Die Webfoundation, die 2009 von Web-Erfinder Sir Tim Berners-Lee gegründet wurde, hat die vierte Ausgabe des Opendatabarometers veröffentlicht. Das Barometer zeigt einen Schnappschuss von 115 Ländern und dem Umgang ihrer Regierungen mit der Veröffentlichung von Daten für ihre Bürger.
Gemeint sind damit Datensätze, die dem Bürger die Entscheidungen von Regierungen offen legen und auch die Verwendung von Steuergeldern.

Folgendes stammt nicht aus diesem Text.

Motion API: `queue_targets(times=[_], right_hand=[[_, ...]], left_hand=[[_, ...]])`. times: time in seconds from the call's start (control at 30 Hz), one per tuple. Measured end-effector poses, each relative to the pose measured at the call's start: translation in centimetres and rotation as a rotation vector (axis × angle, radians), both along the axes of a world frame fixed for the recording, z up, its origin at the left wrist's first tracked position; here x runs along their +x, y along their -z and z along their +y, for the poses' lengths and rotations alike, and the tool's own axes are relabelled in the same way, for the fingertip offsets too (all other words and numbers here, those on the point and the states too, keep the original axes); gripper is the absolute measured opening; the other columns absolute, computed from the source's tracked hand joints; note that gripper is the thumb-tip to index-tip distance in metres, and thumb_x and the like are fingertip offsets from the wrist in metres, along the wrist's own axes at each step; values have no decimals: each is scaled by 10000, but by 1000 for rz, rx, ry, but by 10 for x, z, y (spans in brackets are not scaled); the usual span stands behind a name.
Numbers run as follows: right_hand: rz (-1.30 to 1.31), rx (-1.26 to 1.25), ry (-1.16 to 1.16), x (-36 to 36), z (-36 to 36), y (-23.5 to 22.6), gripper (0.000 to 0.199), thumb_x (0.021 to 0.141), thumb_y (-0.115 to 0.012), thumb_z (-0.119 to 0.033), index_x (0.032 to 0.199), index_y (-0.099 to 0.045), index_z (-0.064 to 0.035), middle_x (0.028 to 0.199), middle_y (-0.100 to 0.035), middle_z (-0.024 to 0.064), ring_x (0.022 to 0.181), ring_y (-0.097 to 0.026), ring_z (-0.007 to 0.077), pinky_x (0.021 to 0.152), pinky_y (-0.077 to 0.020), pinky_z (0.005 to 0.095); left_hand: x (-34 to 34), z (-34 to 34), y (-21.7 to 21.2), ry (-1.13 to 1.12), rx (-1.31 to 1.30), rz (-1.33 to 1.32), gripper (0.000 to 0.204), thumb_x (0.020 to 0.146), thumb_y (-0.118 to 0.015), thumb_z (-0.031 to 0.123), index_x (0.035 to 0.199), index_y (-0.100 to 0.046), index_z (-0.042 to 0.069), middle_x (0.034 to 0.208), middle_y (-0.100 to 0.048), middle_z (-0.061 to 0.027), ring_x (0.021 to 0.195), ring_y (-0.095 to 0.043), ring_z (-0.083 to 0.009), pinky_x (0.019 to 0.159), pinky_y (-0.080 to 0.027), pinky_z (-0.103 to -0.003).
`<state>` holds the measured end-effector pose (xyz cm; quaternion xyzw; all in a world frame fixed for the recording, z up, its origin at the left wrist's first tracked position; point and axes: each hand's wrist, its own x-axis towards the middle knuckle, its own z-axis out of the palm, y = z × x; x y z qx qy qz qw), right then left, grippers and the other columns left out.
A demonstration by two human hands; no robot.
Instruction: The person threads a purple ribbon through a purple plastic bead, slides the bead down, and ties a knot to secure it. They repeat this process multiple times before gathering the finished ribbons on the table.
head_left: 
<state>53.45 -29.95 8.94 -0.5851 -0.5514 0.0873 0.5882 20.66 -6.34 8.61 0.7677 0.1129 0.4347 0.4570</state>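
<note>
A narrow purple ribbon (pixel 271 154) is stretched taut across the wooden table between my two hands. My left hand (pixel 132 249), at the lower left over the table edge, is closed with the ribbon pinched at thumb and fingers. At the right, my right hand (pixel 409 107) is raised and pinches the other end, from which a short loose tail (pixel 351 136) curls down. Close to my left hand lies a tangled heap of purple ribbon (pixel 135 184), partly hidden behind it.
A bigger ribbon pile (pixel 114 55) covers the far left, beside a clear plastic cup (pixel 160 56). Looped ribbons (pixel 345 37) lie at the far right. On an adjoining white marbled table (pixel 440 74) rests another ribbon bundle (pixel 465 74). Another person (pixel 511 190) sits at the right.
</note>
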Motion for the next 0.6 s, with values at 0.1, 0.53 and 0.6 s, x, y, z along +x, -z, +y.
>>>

In der vierten Ausgabe des Opendatabarometers erkennen die Initiatoren eine allgemeine Verschlechterung gegenüber dem Vorjahr. Deutschland etwa hat drei Plätze verloren und liegt nun auf Rang 14. In Sachen Offenlegung ist Großbritannien Spitzenreiter. Aber selbst im UK gab es eine Verschlechterung bei den Policies zur Offenlegung von Daten. Auch die USA haben zwei Plätze verloren und belegen Rang vier. Zu den Aufsteigern in die Top-Ten zählen Japan und Norwegen. Den letzten Platz belegt der Jemen, der um 23 Plätze verloren hat.